Image Generation Using Stable Diffusion
fal-serverless is a serverless platform that enables you to run Python functions on cloud infrastructure. In this example, we will demonstrate how to use fal-serverless for image generation with help from the stable diffusion model.
Step 1: Install fal-serverless and authenticate
pip install fal-serverless
fal-serverless auth login
Step 2: Import required libraries
First, we need to import the necessary libraries and define the requirements for the @isolated
decorator:
from fal_serverless import isolated
import io
requirements = [
"accelerate",
"diffusers[torch]>=0.10",
"ftfy",
"torch",
"torchvision",
"transformers",
"triton",
"safetensors",
"xformers==0.0.16",
]
Step 3: Define the generate function
Next, we will define the generate
function, which will be responsible for generating the image using the stable diffusion model:
@isolated(requirements=requirements, machine_type="GPU-T4")
def generate(prompt: str):
import torch
import os
import base64
from diffusers import StableDiffusionPipeline, DPMSolverMultistepScheduler
model_id = "runwayml/stable-diffusion-v1-5"
os.environ['TRANSFORMERS_CACHE'] = '/data/hugging_face_cache'
pipe = StableDiffusionPipeline.from_pretrained(
model_id,
num_inference_steps=20,
torch_dtype=torch.float16,
cache_dir=os.environ['TRANSFORMERS_CACHE'])
pipe = pipe.to("cuda")
pipe.scheduler = DPMSolverMultistepScheduler.from_config(pipe.scheduler.config)
generator = torch.Generator("cuda")
image = pipe(prompt, generator=generator).images[0]
buf = io.BytesIO()
image.save(buf, format="PNG")
return buf
We set the package and machine type requirements as isolated
argument. generate
function then imports the necessary modules and initializes the stable diffusion pipeline using the specified model ID. It also sets up the Hugging Face transformers cache directory to use fal-serverless persistent /data directory. The pipeline is then moved to the GPU and configured with a custom scheduler. Finally, the function generates the image based on the given prompt and returns it as a byte buffer.
If you are running multiple stable diffusion function calls consecutively, it may be beneficial to consider using @cached functions to optimize performance for recurring tasks.
Step 4: Generate the image
Now that we have defined the generate
function, we can use it to generate an image by passing a prompt:
image_data = generate("Donkey walking on clouds")
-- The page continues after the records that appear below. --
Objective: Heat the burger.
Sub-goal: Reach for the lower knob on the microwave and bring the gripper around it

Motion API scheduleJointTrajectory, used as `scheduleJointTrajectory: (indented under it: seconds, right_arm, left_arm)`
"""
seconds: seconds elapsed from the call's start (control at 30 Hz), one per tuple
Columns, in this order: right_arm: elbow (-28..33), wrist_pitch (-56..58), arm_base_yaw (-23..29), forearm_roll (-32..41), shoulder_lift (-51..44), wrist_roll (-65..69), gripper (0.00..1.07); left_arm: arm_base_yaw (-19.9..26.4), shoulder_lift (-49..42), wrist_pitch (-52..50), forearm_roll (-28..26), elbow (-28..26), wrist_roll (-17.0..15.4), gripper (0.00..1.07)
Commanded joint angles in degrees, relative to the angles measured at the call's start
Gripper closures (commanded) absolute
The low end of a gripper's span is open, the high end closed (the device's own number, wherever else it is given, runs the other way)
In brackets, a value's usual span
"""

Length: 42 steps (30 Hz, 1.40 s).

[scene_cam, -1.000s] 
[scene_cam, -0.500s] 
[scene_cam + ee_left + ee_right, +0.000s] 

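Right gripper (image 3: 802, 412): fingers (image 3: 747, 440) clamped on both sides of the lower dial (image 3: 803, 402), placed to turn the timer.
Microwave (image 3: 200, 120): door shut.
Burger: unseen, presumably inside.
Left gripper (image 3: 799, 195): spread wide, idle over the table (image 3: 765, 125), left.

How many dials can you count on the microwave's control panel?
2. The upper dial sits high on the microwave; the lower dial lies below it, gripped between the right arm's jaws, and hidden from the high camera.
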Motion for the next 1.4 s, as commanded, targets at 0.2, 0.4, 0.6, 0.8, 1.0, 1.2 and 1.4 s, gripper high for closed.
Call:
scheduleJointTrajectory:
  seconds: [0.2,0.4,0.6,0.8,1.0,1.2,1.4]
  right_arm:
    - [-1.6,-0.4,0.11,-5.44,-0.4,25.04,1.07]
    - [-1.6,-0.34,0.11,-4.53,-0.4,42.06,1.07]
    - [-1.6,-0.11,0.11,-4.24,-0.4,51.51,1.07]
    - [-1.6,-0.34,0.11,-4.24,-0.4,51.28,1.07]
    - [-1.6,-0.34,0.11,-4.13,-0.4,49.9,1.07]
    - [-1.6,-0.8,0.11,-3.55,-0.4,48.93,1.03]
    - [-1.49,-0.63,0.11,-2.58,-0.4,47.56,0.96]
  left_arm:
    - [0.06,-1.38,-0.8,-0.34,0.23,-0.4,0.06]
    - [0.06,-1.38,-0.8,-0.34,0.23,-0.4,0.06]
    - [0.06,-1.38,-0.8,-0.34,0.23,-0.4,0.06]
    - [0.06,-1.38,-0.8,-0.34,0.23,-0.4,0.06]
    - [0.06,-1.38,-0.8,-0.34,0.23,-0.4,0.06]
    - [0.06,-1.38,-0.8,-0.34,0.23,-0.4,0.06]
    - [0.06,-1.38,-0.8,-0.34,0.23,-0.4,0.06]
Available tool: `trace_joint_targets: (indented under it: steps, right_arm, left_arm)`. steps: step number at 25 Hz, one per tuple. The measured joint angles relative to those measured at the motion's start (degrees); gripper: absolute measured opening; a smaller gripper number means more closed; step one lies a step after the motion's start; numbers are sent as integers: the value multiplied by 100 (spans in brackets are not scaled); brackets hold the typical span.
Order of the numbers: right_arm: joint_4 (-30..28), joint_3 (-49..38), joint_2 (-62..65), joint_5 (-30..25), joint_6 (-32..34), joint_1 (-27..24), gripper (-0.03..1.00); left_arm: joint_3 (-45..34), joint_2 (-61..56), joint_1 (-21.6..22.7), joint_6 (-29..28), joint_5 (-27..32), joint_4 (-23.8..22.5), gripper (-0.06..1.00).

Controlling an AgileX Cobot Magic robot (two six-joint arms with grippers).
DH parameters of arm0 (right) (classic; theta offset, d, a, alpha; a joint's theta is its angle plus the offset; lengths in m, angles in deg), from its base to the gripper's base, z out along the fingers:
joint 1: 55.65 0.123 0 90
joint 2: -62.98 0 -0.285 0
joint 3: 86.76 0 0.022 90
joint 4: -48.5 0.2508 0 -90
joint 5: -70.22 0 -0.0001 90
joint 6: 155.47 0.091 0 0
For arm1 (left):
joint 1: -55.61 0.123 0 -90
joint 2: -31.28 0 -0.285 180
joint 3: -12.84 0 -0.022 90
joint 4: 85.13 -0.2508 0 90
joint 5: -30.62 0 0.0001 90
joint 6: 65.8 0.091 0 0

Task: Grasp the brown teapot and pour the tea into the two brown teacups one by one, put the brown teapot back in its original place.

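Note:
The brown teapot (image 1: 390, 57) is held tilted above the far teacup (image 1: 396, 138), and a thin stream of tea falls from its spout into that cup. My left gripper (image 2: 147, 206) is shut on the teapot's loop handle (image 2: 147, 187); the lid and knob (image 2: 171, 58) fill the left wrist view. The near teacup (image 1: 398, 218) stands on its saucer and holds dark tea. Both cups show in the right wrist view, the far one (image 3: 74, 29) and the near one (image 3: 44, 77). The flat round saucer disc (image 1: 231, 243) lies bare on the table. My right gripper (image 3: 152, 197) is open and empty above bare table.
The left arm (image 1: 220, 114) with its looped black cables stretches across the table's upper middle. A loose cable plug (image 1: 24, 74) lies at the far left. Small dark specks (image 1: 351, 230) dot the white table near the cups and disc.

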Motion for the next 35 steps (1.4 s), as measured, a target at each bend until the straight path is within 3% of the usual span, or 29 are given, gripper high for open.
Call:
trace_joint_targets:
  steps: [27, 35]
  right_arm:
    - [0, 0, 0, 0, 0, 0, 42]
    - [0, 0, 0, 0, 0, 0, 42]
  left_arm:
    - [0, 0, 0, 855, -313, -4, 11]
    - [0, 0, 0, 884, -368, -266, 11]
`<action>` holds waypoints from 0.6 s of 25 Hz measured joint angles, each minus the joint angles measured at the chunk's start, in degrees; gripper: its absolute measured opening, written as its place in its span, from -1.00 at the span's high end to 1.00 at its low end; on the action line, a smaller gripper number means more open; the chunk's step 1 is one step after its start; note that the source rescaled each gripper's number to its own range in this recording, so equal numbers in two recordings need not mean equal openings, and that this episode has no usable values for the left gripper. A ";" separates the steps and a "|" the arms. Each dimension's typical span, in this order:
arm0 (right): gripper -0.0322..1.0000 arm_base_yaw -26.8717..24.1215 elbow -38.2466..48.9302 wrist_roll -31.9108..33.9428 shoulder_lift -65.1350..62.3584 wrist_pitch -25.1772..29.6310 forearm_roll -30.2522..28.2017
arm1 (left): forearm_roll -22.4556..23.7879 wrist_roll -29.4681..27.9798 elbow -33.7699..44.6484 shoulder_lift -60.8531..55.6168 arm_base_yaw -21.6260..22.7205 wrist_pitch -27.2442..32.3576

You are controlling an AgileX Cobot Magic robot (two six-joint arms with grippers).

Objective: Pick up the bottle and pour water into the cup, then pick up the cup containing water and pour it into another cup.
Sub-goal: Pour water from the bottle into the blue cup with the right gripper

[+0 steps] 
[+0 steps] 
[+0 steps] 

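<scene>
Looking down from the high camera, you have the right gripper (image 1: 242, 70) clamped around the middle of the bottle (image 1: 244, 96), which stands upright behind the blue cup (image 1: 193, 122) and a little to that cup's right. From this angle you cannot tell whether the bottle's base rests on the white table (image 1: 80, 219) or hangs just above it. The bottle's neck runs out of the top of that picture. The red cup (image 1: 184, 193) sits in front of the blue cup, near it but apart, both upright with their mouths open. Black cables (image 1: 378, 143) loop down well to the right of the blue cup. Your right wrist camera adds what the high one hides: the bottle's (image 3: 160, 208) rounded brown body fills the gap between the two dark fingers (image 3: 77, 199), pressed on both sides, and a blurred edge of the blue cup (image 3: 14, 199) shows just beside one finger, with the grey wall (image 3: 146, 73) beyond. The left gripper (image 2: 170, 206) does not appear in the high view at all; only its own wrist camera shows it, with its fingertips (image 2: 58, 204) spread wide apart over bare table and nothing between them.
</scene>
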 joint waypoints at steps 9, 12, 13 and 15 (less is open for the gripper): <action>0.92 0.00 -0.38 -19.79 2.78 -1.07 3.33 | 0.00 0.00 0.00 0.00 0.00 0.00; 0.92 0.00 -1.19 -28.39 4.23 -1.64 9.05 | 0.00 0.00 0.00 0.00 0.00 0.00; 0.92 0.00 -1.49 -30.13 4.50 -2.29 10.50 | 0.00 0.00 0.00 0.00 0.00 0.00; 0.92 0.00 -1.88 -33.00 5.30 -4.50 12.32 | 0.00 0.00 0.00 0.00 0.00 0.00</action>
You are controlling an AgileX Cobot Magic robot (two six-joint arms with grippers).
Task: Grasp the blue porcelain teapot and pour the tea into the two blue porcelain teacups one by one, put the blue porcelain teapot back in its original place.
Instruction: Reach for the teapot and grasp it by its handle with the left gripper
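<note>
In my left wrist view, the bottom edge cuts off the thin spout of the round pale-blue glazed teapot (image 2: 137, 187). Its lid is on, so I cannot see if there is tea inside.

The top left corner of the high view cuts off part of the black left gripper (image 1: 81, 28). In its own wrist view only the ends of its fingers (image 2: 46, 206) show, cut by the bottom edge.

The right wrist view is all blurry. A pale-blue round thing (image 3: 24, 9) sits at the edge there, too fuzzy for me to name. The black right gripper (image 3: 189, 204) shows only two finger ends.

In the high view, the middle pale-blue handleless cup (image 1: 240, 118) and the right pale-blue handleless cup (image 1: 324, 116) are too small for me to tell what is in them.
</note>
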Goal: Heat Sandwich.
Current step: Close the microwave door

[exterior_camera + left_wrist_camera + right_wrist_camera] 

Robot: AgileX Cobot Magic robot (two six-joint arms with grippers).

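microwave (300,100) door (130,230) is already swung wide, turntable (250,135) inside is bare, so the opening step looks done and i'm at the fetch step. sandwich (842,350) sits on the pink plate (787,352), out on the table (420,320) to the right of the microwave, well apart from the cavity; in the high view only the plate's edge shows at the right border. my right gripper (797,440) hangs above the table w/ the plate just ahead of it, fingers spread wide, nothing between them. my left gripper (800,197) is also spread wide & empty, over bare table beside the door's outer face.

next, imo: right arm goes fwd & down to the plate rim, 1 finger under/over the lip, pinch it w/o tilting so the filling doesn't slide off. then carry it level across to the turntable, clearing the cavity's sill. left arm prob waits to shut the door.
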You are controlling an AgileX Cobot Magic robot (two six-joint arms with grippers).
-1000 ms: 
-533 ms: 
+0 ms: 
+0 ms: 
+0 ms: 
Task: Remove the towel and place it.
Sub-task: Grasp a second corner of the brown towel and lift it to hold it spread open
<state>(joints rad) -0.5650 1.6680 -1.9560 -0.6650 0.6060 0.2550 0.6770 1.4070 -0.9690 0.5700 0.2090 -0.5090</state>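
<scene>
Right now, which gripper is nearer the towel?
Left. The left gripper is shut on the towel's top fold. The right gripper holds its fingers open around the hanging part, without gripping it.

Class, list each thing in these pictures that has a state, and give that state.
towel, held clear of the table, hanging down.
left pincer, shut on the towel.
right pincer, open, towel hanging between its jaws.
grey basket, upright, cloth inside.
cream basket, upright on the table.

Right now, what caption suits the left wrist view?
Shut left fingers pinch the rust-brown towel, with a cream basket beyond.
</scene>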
This will generate an image based on the given prompt "Donkey walking on clouds" and store it in image_data.
Step 5: Save the generated image
Once we have the generated image data, we can save it to a file:
with open("test.png", "wb") as f:
f.write(image_data.getvalue())
This will save the generated image as test.png
in the current directory.
Conclusion
In this example, we demonstrated how to use fal-serverless to generate images using the stable diffusion model. By utilizing fal-serverless infrastructure, we can easily deploy and scale this image generation process without worrying about managing servers or other infrastructure components.